Quite other surprises were, however, in store for me on my wanderings in America. Four days later, on June 27th, we reached Buenos Aires, where we were joyfully welcomed by a number of kind folk, who had spared neither trouble nor care to make our stay agreeable to us. Then began four months of really strenuous life, to borrow Theodore Roosevelt’s favourite expression. Conferences, receptions, banquets, visits to hospitals, schools, factories, workshops, and ranches; trips by boat, train, and motor-car. It was a real moto perpetuo. I passed the month of July at Buenos Aires. In August, I plunged into the interior, visiting successively Rosario, Mendoza, Cordova, Tucuman, Santiago, dell ’Estero, Santa Fé, Paraná, and penetrating right up to the foot of the Andes. I travelled about ten thousand kilometres in the railway train, observing, collecting documents, asking and answering questions, and discussing problems. All these, however, were labours less tiring than another, which became by degrees the principal preoccupation of my mind during those two months: the endeavour to put to flight a demon which kept obstinately springing up before my eyes, in conversations, on journeys, during visits, during dinner-parties, notwithstanding all the efforts I made to keep it at a distance; and which seemed determined to reappear at every moment and wound me in the inmost recesses of my European pride and in my most touchy European susceptibilities.
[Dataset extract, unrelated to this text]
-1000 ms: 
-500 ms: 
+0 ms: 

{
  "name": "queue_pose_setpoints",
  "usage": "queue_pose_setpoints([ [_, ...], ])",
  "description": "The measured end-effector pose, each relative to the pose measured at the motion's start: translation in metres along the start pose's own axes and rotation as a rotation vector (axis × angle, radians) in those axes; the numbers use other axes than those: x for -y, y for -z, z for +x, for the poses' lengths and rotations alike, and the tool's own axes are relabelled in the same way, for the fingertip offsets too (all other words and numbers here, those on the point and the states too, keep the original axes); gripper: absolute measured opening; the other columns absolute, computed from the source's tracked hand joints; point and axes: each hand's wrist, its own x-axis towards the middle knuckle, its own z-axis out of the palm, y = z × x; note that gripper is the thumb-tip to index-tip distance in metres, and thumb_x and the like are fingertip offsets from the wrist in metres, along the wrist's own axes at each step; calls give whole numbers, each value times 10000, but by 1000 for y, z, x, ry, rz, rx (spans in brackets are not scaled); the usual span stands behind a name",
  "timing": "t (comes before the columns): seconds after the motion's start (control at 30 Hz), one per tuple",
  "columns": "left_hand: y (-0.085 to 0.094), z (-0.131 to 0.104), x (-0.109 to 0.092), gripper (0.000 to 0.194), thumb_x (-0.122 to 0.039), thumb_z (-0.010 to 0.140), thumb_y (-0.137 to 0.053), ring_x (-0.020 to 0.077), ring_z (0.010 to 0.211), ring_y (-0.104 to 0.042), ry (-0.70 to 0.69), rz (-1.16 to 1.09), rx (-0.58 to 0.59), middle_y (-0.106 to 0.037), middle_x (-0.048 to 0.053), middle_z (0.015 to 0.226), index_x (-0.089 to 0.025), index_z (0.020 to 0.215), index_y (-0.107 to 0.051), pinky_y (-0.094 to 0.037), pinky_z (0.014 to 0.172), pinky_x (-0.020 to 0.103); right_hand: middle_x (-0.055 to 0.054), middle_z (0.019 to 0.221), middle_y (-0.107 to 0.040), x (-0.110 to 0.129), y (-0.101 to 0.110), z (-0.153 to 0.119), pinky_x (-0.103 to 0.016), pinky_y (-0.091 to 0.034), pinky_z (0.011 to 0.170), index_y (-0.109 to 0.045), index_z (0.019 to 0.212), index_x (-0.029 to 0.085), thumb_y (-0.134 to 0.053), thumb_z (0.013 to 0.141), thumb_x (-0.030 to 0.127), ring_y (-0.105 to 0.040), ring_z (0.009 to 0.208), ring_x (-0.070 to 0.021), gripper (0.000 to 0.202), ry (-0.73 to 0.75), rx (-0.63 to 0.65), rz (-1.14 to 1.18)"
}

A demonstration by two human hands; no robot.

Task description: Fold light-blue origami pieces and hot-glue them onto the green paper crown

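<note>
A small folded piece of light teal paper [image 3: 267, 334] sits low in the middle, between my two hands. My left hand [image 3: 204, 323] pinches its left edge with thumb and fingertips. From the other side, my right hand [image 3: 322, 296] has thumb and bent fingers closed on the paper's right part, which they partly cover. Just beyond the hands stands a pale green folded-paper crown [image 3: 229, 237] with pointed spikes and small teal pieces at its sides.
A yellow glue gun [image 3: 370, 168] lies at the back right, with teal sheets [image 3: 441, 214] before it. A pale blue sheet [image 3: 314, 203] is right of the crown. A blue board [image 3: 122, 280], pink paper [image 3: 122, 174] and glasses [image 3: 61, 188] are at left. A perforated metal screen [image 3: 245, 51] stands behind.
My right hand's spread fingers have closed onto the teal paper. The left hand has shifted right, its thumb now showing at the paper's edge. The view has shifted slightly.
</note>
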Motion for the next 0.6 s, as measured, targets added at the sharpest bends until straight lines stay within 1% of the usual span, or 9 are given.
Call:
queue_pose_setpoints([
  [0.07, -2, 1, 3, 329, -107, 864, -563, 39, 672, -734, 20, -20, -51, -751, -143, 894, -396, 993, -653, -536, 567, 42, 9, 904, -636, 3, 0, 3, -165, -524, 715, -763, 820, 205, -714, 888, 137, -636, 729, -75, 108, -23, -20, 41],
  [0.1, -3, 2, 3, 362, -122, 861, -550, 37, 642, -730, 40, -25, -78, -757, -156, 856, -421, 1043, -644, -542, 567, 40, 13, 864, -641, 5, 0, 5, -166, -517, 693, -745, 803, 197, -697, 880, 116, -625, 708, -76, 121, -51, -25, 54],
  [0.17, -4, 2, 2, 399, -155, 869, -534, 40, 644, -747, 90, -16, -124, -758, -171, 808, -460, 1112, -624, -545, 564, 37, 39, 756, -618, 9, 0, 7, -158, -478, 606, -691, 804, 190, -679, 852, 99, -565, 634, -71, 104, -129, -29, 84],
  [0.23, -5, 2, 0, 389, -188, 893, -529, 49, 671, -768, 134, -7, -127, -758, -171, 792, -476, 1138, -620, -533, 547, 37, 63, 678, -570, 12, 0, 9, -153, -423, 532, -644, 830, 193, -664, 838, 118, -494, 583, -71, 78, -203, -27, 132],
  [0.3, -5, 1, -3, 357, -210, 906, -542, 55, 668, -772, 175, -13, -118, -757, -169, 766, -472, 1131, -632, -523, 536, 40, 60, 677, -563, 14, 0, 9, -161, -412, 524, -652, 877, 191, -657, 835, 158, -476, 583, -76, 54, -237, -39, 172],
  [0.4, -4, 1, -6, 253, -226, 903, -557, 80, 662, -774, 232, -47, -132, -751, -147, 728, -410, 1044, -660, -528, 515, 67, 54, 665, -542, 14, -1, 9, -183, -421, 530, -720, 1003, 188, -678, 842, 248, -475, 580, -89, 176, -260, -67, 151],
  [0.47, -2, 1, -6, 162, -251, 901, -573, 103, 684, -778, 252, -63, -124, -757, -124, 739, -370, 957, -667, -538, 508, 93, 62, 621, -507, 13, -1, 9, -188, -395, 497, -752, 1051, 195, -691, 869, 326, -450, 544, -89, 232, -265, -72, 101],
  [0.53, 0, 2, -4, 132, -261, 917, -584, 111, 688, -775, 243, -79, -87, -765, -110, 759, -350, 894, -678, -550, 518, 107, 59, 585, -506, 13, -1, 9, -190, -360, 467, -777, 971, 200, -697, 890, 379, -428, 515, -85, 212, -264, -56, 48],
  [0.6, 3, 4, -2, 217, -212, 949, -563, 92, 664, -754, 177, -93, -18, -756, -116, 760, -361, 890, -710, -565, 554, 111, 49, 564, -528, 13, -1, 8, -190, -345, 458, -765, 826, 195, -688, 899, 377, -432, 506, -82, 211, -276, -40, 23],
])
What was this demon? It was American progress. Every day I had pointed out to me on my rapid journeys, immense and marvellous ranches, herds of many thousand head, markets overflowing with wealth, magnificent schools, and superb hospitals. I was given descriptions and demonstrations, in figures and in fact, of the rapid spread of cultivation, the increase of production, the bewildering prosperity of the banks, the expansion of Buenos Aires, now become the second city of the Latin world in wealth and population, after Paris. They were all interesting things to observe and study. Nevertheless, too many of those who showed them to me implicitly or explicitly established comparisons between this rapid increase and transformation in everything Argentine, and the more deliberate advance of the great nations of Europe, and deduced the conclusion that Argentina was a more progressive and advanced country.